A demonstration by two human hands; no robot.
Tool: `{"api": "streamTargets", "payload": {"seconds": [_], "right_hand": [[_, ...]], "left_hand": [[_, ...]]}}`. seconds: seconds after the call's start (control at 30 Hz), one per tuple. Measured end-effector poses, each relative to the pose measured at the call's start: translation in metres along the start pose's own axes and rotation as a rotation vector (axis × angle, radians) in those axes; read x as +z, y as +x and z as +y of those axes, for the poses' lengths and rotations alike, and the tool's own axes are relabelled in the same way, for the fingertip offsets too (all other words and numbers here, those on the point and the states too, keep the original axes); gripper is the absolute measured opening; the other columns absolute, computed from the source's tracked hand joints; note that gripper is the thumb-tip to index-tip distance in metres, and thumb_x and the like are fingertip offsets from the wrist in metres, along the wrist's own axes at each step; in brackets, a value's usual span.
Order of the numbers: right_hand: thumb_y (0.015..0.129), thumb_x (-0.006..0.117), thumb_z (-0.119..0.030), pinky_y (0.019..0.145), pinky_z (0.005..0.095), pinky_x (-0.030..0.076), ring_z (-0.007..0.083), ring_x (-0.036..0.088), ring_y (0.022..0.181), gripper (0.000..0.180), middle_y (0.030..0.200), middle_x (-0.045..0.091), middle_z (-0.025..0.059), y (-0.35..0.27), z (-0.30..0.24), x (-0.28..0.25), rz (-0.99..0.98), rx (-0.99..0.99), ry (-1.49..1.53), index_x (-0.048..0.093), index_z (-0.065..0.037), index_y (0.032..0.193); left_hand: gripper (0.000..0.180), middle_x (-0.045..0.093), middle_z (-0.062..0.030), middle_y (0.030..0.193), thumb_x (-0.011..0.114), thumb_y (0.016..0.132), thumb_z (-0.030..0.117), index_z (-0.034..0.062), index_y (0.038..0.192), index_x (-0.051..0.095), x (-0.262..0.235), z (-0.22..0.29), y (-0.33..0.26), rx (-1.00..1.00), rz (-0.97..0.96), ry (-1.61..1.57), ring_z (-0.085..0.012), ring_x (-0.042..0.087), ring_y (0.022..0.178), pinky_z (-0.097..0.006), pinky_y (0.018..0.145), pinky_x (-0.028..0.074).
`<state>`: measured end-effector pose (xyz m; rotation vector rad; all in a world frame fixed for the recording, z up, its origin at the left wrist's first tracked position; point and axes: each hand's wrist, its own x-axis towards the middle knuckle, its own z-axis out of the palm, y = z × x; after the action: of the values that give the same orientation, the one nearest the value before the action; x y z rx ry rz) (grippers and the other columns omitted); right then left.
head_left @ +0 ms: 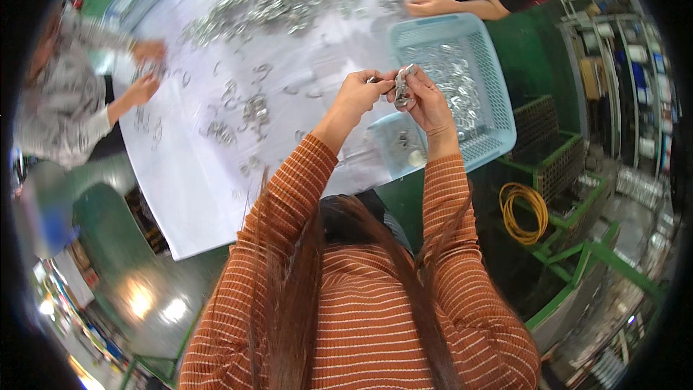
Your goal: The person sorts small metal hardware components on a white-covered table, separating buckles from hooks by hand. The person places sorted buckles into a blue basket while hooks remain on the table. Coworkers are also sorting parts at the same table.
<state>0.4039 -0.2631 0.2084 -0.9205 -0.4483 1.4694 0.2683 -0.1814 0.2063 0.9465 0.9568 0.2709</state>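
I hold a small shiny metal part up between both hands, above the near edge of the table. The fingers of my right hand are clamped on it, with the thumb and forefinger pinching its sides. My left hand meets it from the other side, fingers closed together on what looks like another small metal piece, though it is too small to make out clearly.

Just beyond my right fingers sits a light blue plastic basket with a perforated wall, holding a heap of the same silvery parts. Directly under my fingers lies a small pale blue tray with a few pieces in it.

The table is covered in white sheeting. Far ahead of my fingers a long pile of metal parts stretches across it, and smaller clusters lie scattered to the left of my hands.

Well to the left, another person's hands are at the table edge. Far ahead, another person's hand rests by the pile.

To the right of my fingers stand green metal racks, with a coil of yellow cord on the floor beside them.
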Motion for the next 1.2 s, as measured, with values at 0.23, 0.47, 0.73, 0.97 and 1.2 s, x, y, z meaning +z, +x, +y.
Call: {"api": "streamTargets", "payload": {"seconds": [0.23, 0.47, 0.73, 0.97, 1.2], "right_hand": [[0.085, 0.058, -0.015, 0.077, 0.0293, 0.047, 0.0143, 0.058, 0.091, 0.019, 0.096, 0.063, 0.0034, -0.050, -0.059, -0.093, 0.126, -0.176, -0.145, 0.062, -0.006, 0.102], [0.083, 0.059, -0.012, 0.089, 0.0277, 0.038, 0.0142, 0.054, 0.099, 0.016, 0.109, 0.060, 0.0051, -0.087, -0.073, -0.138, 0.293, -0.189, -0.455, 0.064, -0.003, 0.095], [0.074, 0.067, -0.018, 0.089, 0.0348, 0.042, 0.0263, 0.056, 0.100, 0.029, 0.107, 0.060, 0.0129, -0.114, -0.030, -0.180, 0.596, -0.102, -1.172, 0.063, -0.002, 0.099], [0.078, 0.061, -0.013, 0.084, 0.0407, 0.041, 0.0220, 0.054, 0.099, 0.021, 0.099, 0.060, 0.0065, -0.053, 0.015, -0.092, 0.637, -0.068, -1.180, 0.062, -0.008, 0.098], [0.076, 0.059, -0.013, 0.096, 0.0633, 0.022, 0.0205, 0.048, 0.106, 0.010, 0.100, 0.057, -0.0003, 0.053, 0.144, 0.049, 0.358, -0.487, -1.997, 0.065, -0.016, 0.083]], "left_hand": [[0.018, 0.059, 0.0017, 0.071, 0.064, 0.079, 0.020, 0.0062, 0.090, 0.065, 0.110, 0.007, 0.055, 0.059, -0.127, -0.050, -0.0044, 0.043, 0.054, -0.019, 0.045, 0.030], [0.022, 0.060, 0.0007, 0.092, 0.065, 0.082, 0.023, 0.0104, 0.100, 0.062, 0.177, -0.022, 0.093, -0.045, -0.212, -0.235, -0.0090, 0.053, 0.086, -0.027, 0.071, 0.039], [0.026, 0.060, -0.0061, 0.102, 0.061, 0.085, 0.018, 0.0032, 0.106, 0.059, 0.147, -0.010, 0.077, 0.003, -0.147, -0.158, -0.0167, 0.059, 0.088, -0.030, 0.077, 0.048], [0.022, 0.064, -0.0069, 0.091, 0.057, 0.088, 0.016, 0.0005, 0.103, 0.063, -0.118, -0.040, -0.001, 0.366, 0.469, -0.006, -0.0124, 0.061, 0.079, -0.024, 0.073, 0.050], [0.018, 0.065, -0.0107, 0.092, 0.061, 0.080, 0.012, 0.0059, 0.095, 0.069, -0.299, -0.176, -0.107, 0.193, 1.199, 0.531, -0.0197, 0.061, 0.086, -0.030, 0.077, 0.047]]}}
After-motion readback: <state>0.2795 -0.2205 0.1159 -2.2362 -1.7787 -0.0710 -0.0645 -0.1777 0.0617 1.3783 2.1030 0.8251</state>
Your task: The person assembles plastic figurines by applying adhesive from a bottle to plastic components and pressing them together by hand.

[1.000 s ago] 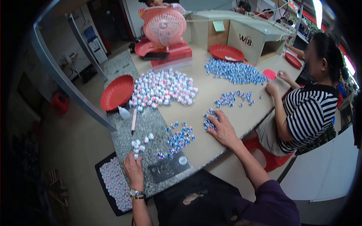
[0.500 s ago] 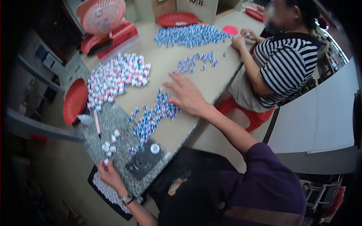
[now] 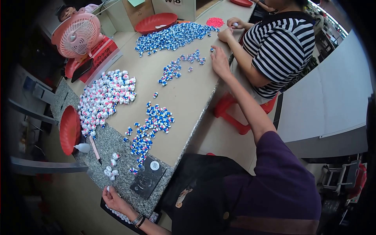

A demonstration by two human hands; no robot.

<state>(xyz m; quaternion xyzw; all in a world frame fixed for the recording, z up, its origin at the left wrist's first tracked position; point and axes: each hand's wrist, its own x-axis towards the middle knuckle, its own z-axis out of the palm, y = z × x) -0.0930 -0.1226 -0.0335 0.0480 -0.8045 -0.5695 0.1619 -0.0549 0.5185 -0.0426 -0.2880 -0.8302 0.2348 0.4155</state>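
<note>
My left hand (image 3: pixel 116 200), at the near left edge of the granite top, pinches a small white piece (image 3: pixel 108 188). Just beyond it lies a little group of white rounded pieces (image 3: pixel 111 172). My right arm stretches to the table's far right side. There my right hand (image 3: pixel 220 63) has its thumb and forefinger apart beside a lone small blue-and-white piece (image 3: pixel 212 49); whether they touch it I cannot tell. Small blue, white and pink pieces (image 3: pixel 158 118) are spread on the tan mat between my hands. Another loose cluster (image 3: pixel 170 72) lies farther off.
Beyond lie a white-and-pink pile (image 3: pixel 105 98), a large blue-and-white pile (image 3: pixel 176 35) and pink bits (image 3: pixel 214 22). Red trays (image 3: pixel 69 129), a pink fan (image 3: pixel 80 33), a pen (image 3: pixel 95 148) and a black plate (image 3: pixel 148 178) surround them. A co-worker in stripes (image 3: pixel 284 51) sits close on the right.
My right hand has moved from above the near blue-and-white pieces to the lone piece beside the co-worker. My left hand keeps its white piece. The view has shifted.
</note>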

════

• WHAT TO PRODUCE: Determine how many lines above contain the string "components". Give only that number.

• ANSWER TO THE PROBLEM: 2